### Exercise brief
The result should be the listing below, restated exactly, with its pictures left out.

### Collected material
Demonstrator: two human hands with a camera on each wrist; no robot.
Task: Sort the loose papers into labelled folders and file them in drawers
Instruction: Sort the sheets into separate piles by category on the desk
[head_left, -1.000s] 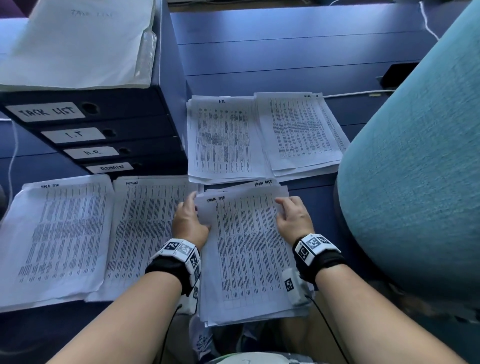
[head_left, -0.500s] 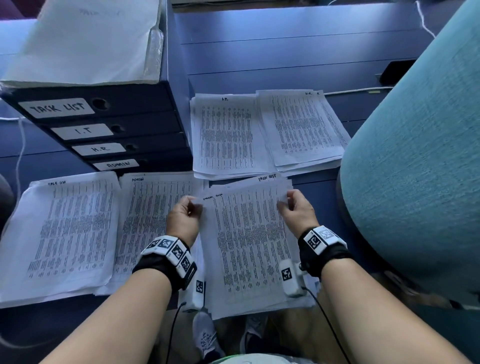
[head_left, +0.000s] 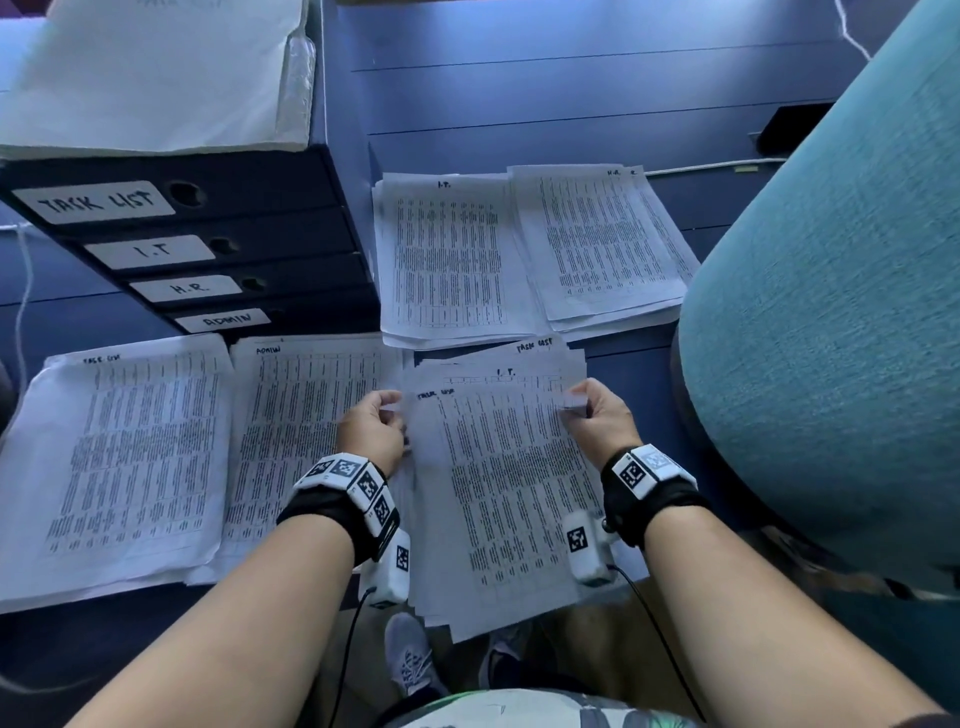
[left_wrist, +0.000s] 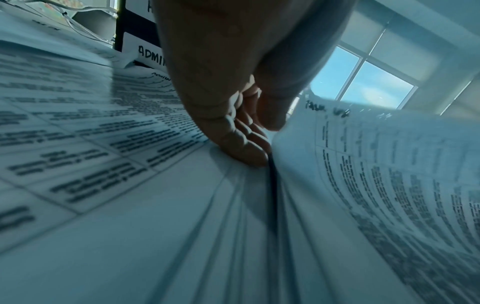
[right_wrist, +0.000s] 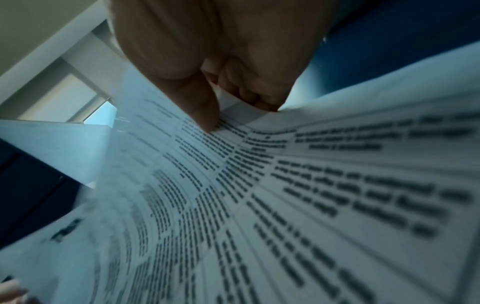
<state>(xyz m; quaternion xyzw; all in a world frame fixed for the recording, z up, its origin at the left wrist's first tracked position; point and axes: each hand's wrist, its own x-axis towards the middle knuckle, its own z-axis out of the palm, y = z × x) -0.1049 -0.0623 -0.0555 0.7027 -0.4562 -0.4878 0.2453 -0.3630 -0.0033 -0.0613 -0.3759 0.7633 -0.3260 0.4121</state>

### Solution for this task
Demonstrator: two human hands with a camera on each wrist; no robot.
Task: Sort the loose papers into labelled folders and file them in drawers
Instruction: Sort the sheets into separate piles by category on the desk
[head_left, -1.000s] 
[head_left, -0.500s] 
[head_left, +0.000s] 
[left_wrist, +0.000s] 
[right_wrist, +0.000s] 
<state>(xyz m; quaternion xyzw; all in a world frame fixed for the recording, z up, its origin at the left wrist's first tracked position; point and axes: each hand's wrist, its own x-axis towards the middle knuckle, its own z-axis out of the palm, y = z × x) -0.1049 -0.0623 -0.0555 0.7027 -0.4562 -0.4878 0.2453 -0.3630 -0.0033 -0.0613 -0.3759 0.7633 -0.3260 0.4121</state>

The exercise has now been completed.